The accused was instructed to call out the dead person’s name, walk around the corpse, and touch any sores. If fresh blood welled, the body moved, or foam emerged from the mouth, the suspect was deemed guilty.
In reality, the phenomenon observed was purge fluid – a liquid that resembles blood and is expelled from various orifices during putrefaction. Dead bodies can also twitch slightly, release bowel contents, or seem to “groan” soon after death. Early jurists interpreted these natural processes as the soul fleeing the body to escape the killer.

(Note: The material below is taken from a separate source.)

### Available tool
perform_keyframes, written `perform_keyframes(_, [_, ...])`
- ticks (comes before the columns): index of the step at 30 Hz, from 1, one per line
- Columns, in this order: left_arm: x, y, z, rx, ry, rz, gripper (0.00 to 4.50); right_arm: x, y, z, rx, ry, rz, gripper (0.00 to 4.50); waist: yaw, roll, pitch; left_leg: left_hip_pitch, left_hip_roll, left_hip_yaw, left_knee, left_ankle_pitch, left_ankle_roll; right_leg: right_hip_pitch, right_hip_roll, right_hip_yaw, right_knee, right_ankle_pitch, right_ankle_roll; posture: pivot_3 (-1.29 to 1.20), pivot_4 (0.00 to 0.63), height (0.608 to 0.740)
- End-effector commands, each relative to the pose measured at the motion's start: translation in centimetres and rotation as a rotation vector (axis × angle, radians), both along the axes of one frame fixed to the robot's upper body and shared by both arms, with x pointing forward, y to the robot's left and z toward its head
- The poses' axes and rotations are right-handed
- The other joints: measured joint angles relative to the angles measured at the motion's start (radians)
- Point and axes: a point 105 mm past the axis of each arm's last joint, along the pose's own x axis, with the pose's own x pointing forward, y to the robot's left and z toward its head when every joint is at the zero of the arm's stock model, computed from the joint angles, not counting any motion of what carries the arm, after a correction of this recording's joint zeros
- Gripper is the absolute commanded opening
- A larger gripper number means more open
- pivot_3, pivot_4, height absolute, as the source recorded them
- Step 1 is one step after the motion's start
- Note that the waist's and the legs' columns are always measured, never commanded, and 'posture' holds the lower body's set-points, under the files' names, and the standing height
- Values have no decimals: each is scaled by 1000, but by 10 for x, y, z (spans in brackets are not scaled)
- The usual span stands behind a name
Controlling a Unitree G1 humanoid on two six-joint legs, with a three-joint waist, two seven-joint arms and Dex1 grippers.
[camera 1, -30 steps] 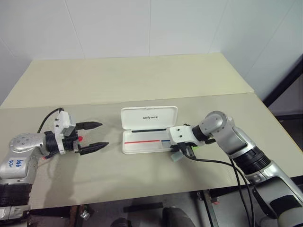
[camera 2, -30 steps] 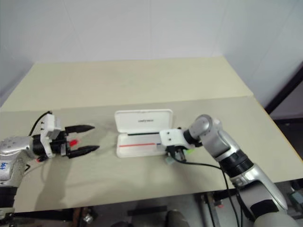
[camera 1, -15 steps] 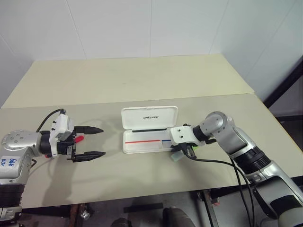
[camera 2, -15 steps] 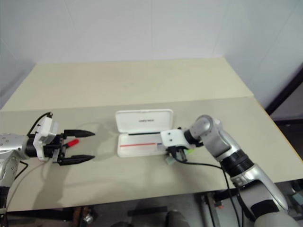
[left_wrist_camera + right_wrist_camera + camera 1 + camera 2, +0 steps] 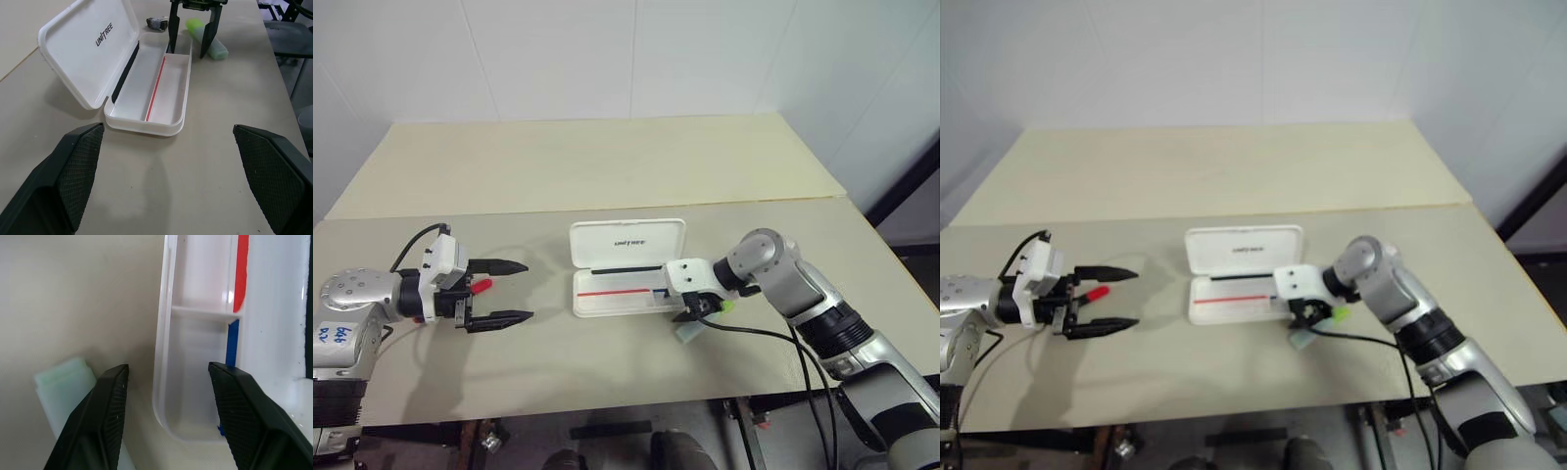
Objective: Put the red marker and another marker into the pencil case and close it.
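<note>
1. White walls stand behind a big tan table (image 5: 607, 166).
2. On the table sits the white pencil case (image 5: 625, 279), wide open, with its lid standing up at the back.
3. Small dark letters are on the lid, and a thin red and blue stripe runs along the inside of the tray.
4. No marker shows in the parts of the tray that can be seen.
5. The right gripper (image 5: 191, 30) points down at the right end of the case.
6. Its two black fingers (image 5: 110, 416) are apart, one over the end of the tray and one outside the case wall, and they hold nothing.
7. The pale green marker (image 5: 207, 43) with a bright lime cap lies on the table just beside the right end of the case, right next to the outside finger.
8. A small dark and silver thing (image 5: 156, 22) lies on the table near that same end of the case.
9. The left gripper (image 5: 492, 291) is off to the left, well apart from the case, and points toward it.
10. Its fingers are spread wide with nothing between them.
11. The red marker (image 5: 481, 285) pokes out with its red end by the left gripper, next to the far finger.
</note>
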Motion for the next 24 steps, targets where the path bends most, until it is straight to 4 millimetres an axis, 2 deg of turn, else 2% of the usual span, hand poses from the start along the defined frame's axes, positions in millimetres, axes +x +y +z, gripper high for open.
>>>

2 Have Your Witch’s Teat Discovered

If a household kept a pet, a witch‑finder might try to locate the witch’s teat – a mythical nipple the Devil allegedly gave to witches so their familiars could suckle.
The presence of a mole, skin tag, or unusual birthmark was taken as proof that the accused fed a demonic familiar. The notion underscores the extreme misogyny of the trials, as roughly 80 % of the prosecuted were women.
These so‑called “teats” were often subjected to brutal public humiliation, exposure, and even whipping. One tragic case involved Anna Pappenheimer of Bavaria, who, after being tortured into admitting sexual relations with the Devil, had her breasts cut off and forced into the mouths of her two adult sons before all three were burned at the stake.
1 Be Unable To Cry

The Malleus Maleficarum (“The Hammer of Witches”), a medieval treatise penned by two German monks, reigned as the best‑selling book on witchcraft for centuries, second only to the Bible.
It asserted that witches could not shed genuine tears before a judge or even under torture, warning witch‑catchers to beware of crafty witches who might fake tears by spitting on their own faces.
In the medieval era, poor hygiene and lack of medical care meant many elderly women suffered from lacrimal‑duct infections that prevented tear production. Consequently, countless women were executed as witches simply because they could not cry.